Given McDuffie's letter, what are the chances this actually holds up the decision or this just a show to placate his constituents?

I really don't understand why DDOT didn't plan for this further back (same goes for the west end terminus). They need to finish this section of the line and learn from their many mistakes for future lines.

by Mike on Jul 11, 2012 2:32 pm • linkreport

What I really think is at play here is that opponents view the streetcar as representing more DC gentrification. And they fear that their neighborhoods will attract yuppies who will displace those who are already there. The problem is that they are 20 years too late and that a lot of these trends are inherently irreversible. At the very most what they'll do is slow it down, but that wave of gentrification is going to come.

I also agree with people who think that "neighborhood groups" getting too much deference. For example those same "neighborhood groups" were able to slow down the Cathedral Commons project on Wisconsin Avenue. I remember Giant first proposing renovating their store there in late 1999 and early 2000. By the time that I left that area of DC the project had not broken ground and that whole block from Cactus Cantina to the Giant had become blighted. Groups of neighbors had been fighting each other and abused litigation to prevent it from going forward. Only until a court ruled against the project opponents last year was the project finally able to move forward--more than 10 years after Giant first proposed it. I'm really surprised that Giant didn't just give up and abandon the project.

I could see that stopping the streetcar. But I would also the people living there. What do you expect DC to do? Rip up the tracks that have been laid?

by Rain17 on Jul 11, 2012 2:34 pm • linkreport

I am disappointed in our new councilman for catering to these loudmouths. This is certainly not what I had in mind when I voted for him!

by OrrenStNE on Jul 11, 2012 3:04 pm • linkreport


I'll grant that DDOT didn't do its due diligence on the hopscotch bridge site, however I don't see any evidence one way or the other that it simply picked the school out of thin air either. I haven't been to these meetings that they held but those opposed need to have something more to counter than "we just don't believe you looked hard enough" since apparently they've done even less research except to look at other vacant spots in the area and assume the facility can just as easily go there.

In short, in lack of better evidence my gut is to go with the transportation professionals who have been working on this for years rather than a neighborhood group who can't decide on an appropriate timeframe.

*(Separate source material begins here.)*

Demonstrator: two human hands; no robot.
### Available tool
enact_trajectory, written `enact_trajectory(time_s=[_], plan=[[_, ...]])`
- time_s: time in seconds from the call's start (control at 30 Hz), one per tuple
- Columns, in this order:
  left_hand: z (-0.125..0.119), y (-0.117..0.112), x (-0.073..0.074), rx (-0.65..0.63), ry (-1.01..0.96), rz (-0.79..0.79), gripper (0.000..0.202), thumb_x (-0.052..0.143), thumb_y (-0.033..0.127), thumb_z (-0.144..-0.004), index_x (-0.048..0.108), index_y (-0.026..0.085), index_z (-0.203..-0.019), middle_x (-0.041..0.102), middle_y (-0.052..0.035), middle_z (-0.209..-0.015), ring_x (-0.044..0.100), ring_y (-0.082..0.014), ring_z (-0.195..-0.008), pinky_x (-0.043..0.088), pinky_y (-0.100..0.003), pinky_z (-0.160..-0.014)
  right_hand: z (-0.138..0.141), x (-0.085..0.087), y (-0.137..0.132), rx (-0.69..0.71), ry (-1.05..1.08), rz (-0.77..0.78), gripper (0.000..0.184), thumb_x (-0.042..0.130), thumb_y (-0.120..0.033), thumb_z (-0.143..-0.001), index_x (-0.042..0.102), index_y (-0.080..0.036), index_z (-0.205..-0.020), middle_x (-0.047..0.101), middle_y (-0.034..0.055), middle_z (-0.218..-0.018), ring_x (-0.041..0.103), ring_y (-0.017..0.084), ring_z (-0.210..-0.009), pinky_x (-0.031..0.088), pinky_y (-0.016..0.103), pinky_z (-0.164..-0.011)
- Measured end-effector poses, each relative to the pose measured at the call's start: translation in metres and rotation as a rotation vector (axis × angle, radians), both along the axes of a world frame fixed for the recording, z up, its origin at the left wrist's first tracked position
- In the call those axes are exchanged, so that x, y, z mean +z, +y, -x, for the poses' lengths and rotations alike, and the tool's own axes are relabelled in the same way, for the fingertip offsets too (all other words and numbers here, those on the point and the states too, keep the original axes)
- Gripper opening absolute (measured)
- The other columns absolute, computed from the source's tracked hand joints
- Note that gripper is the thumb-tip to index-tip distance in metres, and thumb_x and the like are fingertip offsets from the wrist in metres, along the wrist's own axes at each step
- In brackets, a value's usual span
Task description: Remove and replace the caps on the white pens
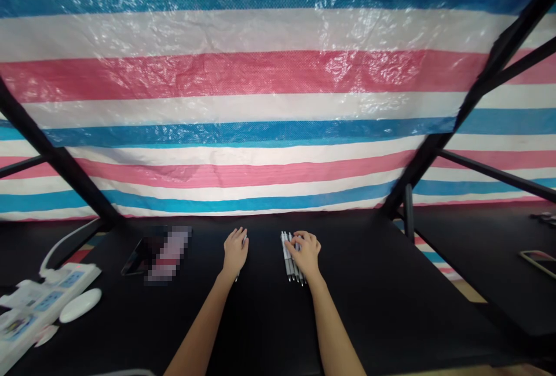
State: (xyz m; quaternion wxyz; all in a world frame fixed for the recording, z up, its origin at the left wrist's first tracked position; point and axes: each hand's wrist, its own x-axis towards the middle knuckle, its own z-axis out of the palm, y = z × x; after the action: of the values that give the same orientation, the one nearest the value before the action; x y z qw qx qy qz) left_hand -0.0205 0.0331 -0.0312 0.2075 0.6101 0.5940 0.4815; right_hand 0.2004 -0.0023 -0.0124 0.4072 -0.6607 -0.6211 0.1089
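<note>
My left hand (235, 251) rests on the black table, its fingers close together over a pen (237, 278). Only the tip and a small bit by the thumb show; the palm covers the rest. To the right, several white and grey pens (287, 257) lie side by side in a row, tips toward me. Over the right part of that row is my right hand (307, 251), thumb and fingers curled in on the pens. How many pens it grips is hidden under the hand.
On the left are a white power strip (52, 300) with a cable, a white oval object (80, 305) and a phone (136, 260) beside a pixelated patch. Black frame bars (417, 173) rise on both sides before a striped sheet (260, 75). Another phone (541, 261) lies far right.
</note>
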Motion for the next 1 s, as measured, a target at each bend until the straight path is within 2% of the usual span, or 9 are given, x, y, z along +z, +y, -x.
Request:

by drumz on Jul 11, 2012 3:15 pm • linkreport

@GH: you'll get all of the same NIMBY rationale from the people who live in River Terrace

Neighbors are showing up to save a beautiful school ()saee picture above); they won't show up to preserve a gas station.

@Adam L: I don't think they have the money yet to extend the line over the bridge.

They considered the Pepco, which is on the other side of the bridge. So why not consider the Shell station?

by goldfish on Jul 11, 2012 3:30 pm • linkreport


You said it best. One group is comprised of "transportation professionals" and the other is a neighborhood group of dedicated amateurs. One wants to make changes to the neighborhood, the other wants to maintain the status quo. Guess which group has the higher burden of proof and, therefore, needs to work much, much harder to prove its case? That's the way it is. Having been in their shoes a few times, I don't envy the "professionals," especially if they've been sandbagged by the finger-in-the-wind pols.

by Phil on Jul 11, 2012 3:30 pm • linkreport

If you trying to convince a neighborhood that they "need to take one for the team" you should do your due diligence....That said, in DC, way too much deference is given to "neighborhood groups," sundry gadflies and kingmakers.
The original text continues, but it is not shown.